Exercise prompt
Within the listing below, count the lines that have the string "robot". Answer with that number only.

Data listing
◇ ◇ ◇ ◇
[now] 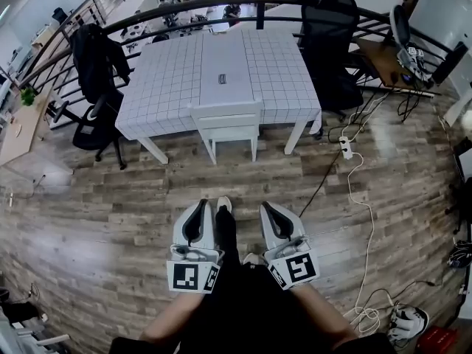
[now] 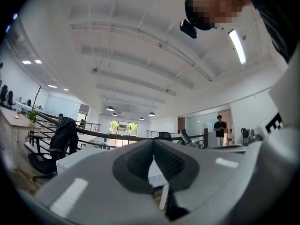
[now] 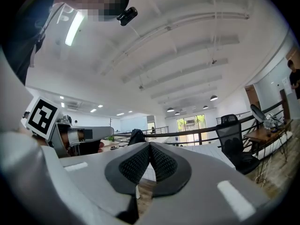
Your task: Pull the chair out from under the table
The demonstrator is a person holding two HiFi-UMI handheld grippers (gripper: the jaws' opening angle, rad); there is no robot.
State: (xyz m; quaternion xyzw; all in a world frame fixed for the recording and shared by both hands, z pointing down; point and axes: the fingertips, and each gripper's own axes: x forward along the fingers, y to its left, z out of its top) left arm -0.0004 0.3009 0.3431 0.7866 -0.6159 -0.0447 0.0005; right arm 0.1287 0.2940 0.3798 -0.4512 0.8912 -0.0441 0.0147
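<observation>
At the far left of the wooden plank floor [image 1: 110,220] stands a light wooden side desk [image 1: 18,135] with a small green plant [image 1: 27,94] on it. Next to it is a black office chair with a dark jacket hung on its back [image 1: 96,68], close to the left edge of the white table with a grid-patterned top [image 1: 169,80]. A small grey flat object [image 1: 221,79] lies near the middle of this table. The white wooden chair [image 1: 226,122] is at the middle of the table's near edge, with its seat pushed under the top and its backrest just in front of that edge. Only bare planks lie between this chair and the person. Lower down, the left gripper [image 1: 200,206] and the right gripper [image 1: 270,208] are side by side, well apart from the chair, one on each side of the person's black trouser leg. Both have their jaws pressed together with nothing between them. At the table's right edge stands a black mesh office chair [image 1: 328,43]. A white power strip [image 1: 345,147] lies on the floor near the table's right front leg, and a white cable [image 1: 371,231] runs from it down the right side of the floor. A curved black railing [image 1: 221,2] passes behind the table.
</observation>
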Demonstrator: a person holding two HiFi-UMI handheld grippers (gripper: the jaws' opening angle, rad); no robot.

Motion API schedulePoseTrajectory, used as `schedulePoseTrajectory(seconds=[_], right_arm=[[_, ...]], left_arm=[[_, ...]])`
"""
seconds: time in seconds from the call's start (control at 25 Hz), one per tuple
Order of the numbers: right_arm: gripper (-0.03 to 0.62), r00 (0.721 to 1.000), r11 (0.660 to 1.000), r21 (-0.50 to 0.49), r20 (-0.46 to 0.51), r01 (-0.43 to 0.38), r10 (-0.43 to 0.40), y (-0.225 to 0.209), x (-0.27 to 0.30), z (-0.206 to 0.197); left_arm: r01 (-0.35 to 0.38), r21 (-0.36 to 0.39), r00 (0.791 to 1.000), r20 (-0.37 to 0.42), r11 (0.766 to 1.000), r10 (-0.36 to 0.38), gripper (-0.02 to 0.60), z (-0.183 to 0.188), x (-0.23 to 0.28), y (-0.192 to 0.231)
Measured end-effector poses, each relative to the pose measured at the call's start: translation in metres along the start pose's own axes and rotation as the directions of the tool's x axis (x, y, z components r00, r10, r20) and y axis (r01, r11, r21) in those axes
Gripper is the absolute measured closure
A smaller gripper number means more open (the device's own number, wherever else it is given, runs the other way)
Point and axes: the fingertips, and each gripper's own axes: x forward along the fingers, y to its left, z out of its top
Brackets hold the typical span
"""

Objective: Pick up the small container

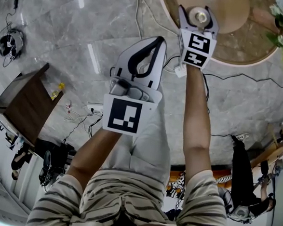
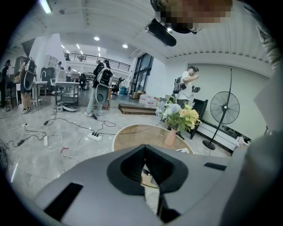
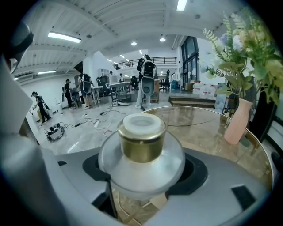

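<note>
Small container (image 3: 141, 145), frosted body with gold collar and white cap, sits upright between the jaws of the right gripper (image 1: 199, 13), both pads pressed against its sides, over the near edge of the round table (image 1: 243, 44). Right forearm (image 1: 197, 119) is stretched forward, gripper tilted downward. Left gripper (image 1: 159, 41) is held nearer the body over the floor, jaws together and empty.

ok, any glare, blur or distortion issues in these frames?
Right gripper view: small container sharp, soft glare on the glossy table, flowers at the edge blurred. Left gripper view: strong fisheye, dark vignette in the corners. Head view: floor streaked by light reflections.
</note>
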Motion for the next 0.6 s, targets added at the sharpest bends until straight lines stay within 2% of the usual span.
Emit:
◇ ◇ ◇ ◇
Expected answer
2